Opinion
2012-03-8
Fumuso, Kelly, DeVerna, Snyder, Swart & Farrell, LLP, Hauppauge (Scott G. Christesen of counsel), for appellant. Wade Clark Mulcahy, New York (Paul F. Clark of counsel), for Mercy College, respondent.
Fumuso, Kelly, DeVerna, Snyder, Swart & Farrell, LLP, Hauppauge (Scott G. Christesen of counsel), for appellant. Wade Clark Mulcahy, New York (Paul F. Clark of counsel), for Mercy College, respondent. Shafer Glazer, LLP, New York (Howard Shafer of counsel), for Allied Security, LLC, respondent.TOM, J.P., ANDRIAS, CATTERSON, MOSKOWITZ, ROMÁN, JJ.
Order, Supreme Court, Bronx County (Robert E. Torres, J.), entered February 14, 2011, which, in an action for personal injuries sustained by plaintiff student as a result of an assault in his college dormitory room, granted defendants' motions for summary judgment dismissing the complaint, unanimously affirmed, without costs.
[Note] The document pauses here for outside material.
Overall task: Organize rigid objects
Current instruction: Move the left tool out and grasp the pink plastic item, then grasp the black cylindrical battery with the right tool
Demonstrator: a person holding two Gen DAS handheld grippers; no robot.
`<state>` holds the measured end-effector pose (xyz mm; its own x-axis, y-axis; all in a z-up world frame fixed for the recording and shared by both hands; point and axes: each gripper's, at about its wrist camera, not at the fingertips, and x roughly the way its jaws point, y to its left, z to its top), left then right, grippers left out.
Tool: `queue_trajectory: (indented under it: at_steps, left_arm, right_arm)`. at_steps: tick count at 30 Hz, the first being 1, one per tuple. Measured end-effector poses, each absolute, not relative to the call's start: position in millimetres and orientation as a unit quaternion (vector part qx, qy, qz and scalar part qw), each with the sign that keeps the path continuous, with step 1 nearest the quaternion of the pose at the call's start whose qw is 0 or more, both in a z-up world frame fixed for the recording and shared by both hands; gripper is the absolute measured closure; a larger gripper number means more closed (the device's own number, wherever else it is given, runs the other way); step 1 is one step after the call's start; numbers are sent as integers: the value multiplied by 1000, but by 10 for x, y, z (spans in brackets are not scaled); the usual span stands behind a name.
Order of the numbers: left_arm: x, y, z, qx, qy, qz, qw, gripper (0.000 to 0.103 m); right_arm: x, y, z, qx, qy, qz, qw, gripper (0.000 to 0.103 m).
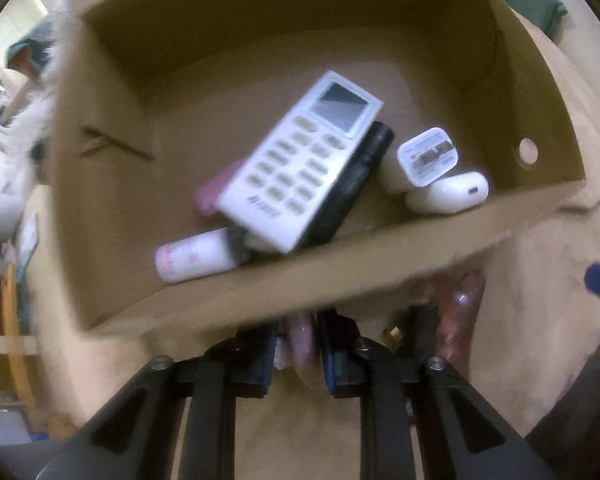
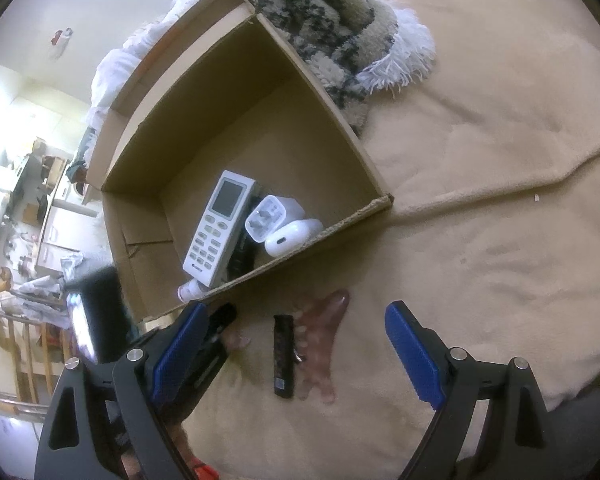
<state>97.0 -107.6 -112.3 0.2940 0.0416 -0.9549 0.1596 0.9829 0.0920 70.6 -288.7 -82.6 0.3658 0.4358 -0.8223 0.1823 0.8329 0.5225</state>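
An open cardboard box [image 1: 420, 240] [image 2: 340, 128] lies on a beige blanket. Inside are a white remote [image 1: 300, 160] [image 2: 220, 224], a black remote under it [image 1: 356, 184], a white plug charger [image 1: 428, 156] [image 2: 266, 216], a white earbud case [image 1: 448, 194] [image 2: 292, 236] and a small white bottle [image 1: 192, 258] [image 2: 190, 290]. My left gripper [image 1: 298, 350] is shut on a pinkish translucent object [image 1: 302, 344] in front of the box. My right gripper [image 2: 296, 344] is open above a small black device [image 2: 283, 354] and a brownish translucent comb-like piece [image 2: 320, 340].
A patterned shaggy rug with white fringe [image 2: 340, 24] lies behind the box. A brownish translucent piece [image 1: 458, 320] lies right of my left gripper. A cluttered room with wooden chairs [image 2: 16, 344] shows at the left.
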Motion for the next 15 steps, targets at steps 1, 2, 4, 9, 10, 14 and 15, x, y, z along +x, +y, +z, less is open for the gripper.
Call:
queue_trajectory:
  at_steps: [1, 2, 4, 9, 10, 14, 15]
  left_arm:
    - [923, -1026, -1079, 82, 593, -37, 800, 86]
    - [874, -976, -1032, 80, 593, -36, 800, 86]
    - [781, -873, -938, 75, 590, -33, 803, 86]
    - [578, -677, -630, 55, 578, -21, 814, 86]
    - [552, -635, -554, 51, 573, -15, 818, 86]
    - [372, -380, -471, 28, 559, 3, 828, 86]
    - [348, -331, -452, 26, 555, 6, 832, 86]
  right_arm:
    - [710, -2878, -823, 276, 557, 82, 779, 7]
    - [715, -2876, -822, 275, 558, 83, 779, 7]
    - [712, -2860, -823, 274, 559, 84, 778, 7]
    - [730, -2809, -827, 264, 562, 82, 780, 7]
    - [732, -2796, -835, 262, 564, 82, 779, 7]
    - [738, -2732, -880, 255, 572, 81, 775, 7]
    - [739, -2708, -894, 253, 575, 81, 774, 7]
The motion court properly awarded summary judgment in favor of defendants since the assault upon plaintiff was not foreseeable. The evidence of prior crimes at and near the subject dormitory did not make the assault of plaintiff foreseeable. These prior crimes were unlike the subject crime in that they did not include any crimes involving a gun, a home invasion, or violence related to drug trafficking ( see Maria T. v. New York Holding Co. Assoc., 52 A.D.3d 356, 357–359, 862 N.Y.S.2d 16 [2008], lv. denied 11 N.Y.3d 708, 868 N.Y.S.2d 600, 897 N.E.2d 1084 [2008] ). Moreover, it was undisputed that the perpetrators of the attack were the signed-in invitees of another dormitory resident. Accordingly, as a matter of law, defendants cannot be held liable ( see Burgos v. Aqueduct Realty Corp., 92 N.Y.2d 544, 550–551, 684 N.Y.S.2d 139, 706 N.E.2d 1163 [1998]; Schuster v. Five G. Assoc., LLC, 56 A.D.3d 260, 867 N.Y.S.2d 65 [2008] ).
Dismissal of the complaint as against defendant Allied Security, which contracted to provide security services, was also proper because it owed no duty directly to plaintiff. Allied's contract was for limited services, and expressly disavowed any obligation to third parties ( see Dabbs v. Aron Sec., Inc., 12 A.D.3d 396, 397, 784 N.Y.S.2d 601 [2004] ).